En agosto pasado, cuando varios analistas denunciaban que la Constitución de Montecristi, que por entonces aún no había sido aprobada, otorgaba demasiados poderes al Ejecutivo, Ricardo Patiño quiso restar importancia al asunto con la siguiente frase: “a buena hora que seamos nosotros y no otros los que tengan poder”. Con esas palabras, este alto representante de la “revolución ciudadana” resumía lo que parece ser un pensamiento generalizado en el Gobierno: que ellos se encuentran en una escala moral superior y eso los justifica para concentrar atribuciones y constituirse en una suerte de “voz ética” para el resto del país (también para interpretar a su antojo las leyes, pero ese es otro tema).
Cerca de un año después, la frase de Patiño vuelve a adquirir relevancia cuando otros funcionarios del Régimen, los miembros del Conartel, basándose en sus estrechos criterios sobre qué es adecuado y qué no, deciden que ciertos programas de dibujos animados no pueden ser difundidos entre las 6:00 am y las 9:00 pm.
Acaso para extender sus quince minutos de fama, los miembros del Conartel, como previamente hicieran sus equivalentes venezolanos, se colocan a sí mismos por encima de padres y madres y deciden que Los Simpson son inapropiados para la niñez y la juventud. (Habría que preguntarles a estos iluminados funcionarios si ciertas perlas de sus patrones, como las insultaderas sabatinas de Correa o esas frases tan “educativas” de Chávez como aquella de “¡váyanse al carajo, yankis de mierda!”, son un buen ejemplo para niños y jóvenes).

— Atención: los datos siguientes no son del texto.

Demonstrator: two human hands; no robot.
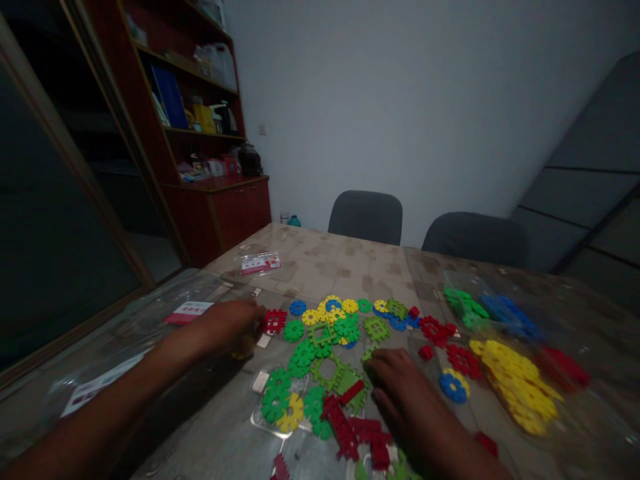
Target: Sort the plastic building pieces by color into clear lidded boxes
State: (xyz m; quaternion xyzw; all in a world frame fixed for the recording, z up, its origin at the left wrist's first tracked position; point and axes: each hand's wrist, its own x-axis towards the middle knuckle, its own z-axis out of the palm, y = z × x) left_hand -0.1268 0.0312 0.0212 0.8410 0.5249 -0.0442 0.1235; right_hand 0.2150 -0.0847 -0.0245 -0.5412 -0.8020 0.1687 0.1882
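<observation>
My left hand (243, 323) is bent over the tabletop, its fingers curled and partly hidden. A yellow plastic piece (243, 349) shows under it, seemingly held in the hand. Just beyond its fingertips lies a red square lattice piece (275, 321). My right hand (400, 380) rests low with fingers apart, the tips at a small light-green piece (370, 353). Between the hands spread green notched discs (276, 395), yellow discs (311, 317), a blue disc (298, 307) and light-green frame pieces (327, 370). Red connector bars (341, 427) lie nearer to me.
Clear bags with yellow pieces (520, 383), blue pieces (510, 315) and green pieces (465, 305) lie at the right. Plastic packets with printed labels (261, 265) are at the left and back. Grey chairs (366, 215) stand behind the table (325, 250).
</observation>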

Pero algo no cuadra con esta actitud de nuestros gobernantes de ponerse a sí mismos por encima del resto de ciudadanos y es que, siendo tan puros como dicen ser, ¿por qué les asusta tanto tener que enfrentar a una prensa que no se rinda a sus pies? ¿Por qué la quieren callar? ¿Y por qué se resisten a que se inicien verdaderos procesos de fiscalización a su inmaculado Gobierno? Curiosa posición de quienes se creen la autoridad moral del país, pues, como dice el refrán: el que nada debe, nada teme.